• [To do] Exactly as written, transcribe the data from its opening line through the line containing "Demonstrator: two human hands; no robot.". Leave every picture out.

========

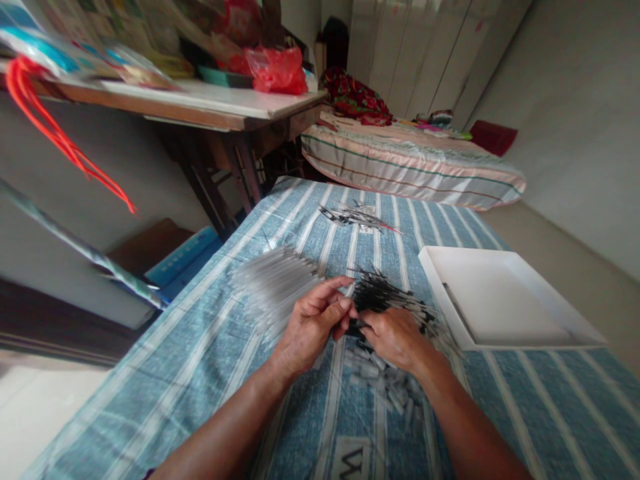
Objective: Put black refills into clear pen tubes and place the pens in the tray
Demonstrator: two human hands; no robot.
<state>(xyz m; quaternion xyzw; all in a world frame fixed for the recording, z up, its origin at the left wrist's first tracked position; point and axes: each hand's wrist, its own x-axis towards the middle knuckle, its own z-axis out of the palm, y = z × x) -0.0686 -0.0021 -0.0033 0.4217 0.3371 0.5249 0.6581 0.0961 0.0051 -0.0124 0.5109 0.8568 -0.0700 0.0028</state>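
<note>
Between the two hands, over a worktop (165,393) covered in blue woven-looking cloth with pale stripes, the fingertips nearly meet. The left hand (313,317) pinches a small pale piece (350,289), shiny and slightly see-through, between thumb and fingers; its exact shape is too blurred to tell. The right hand (393,331) is curled narrow, its fingertips at the near end of a bundle of slim dark rods (383,293); whether it grips one cannot be told. These rods, glossy black with pale sections, fan out just beyond the right hand.

Left of the left hand lies a broad, neat heap of frosted, translucent tubes (275,287), thin, straight and smooth. Below the right hand, short grey translucent cylinders (393,383) are scattered loosely. Farther beyond both hands sits a small tangle of thin dark and pale strips (353,215), one tip red.

To the right of the right hand rests a shallow white tray (520,303), smooth and matte with straight raised walls; a slim dark stick (456,307) lies along its near-left inner side.
</note>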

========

• [Answer section]
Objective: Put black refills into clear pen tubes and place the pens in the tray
Demonstrator: two human hands; no robot.

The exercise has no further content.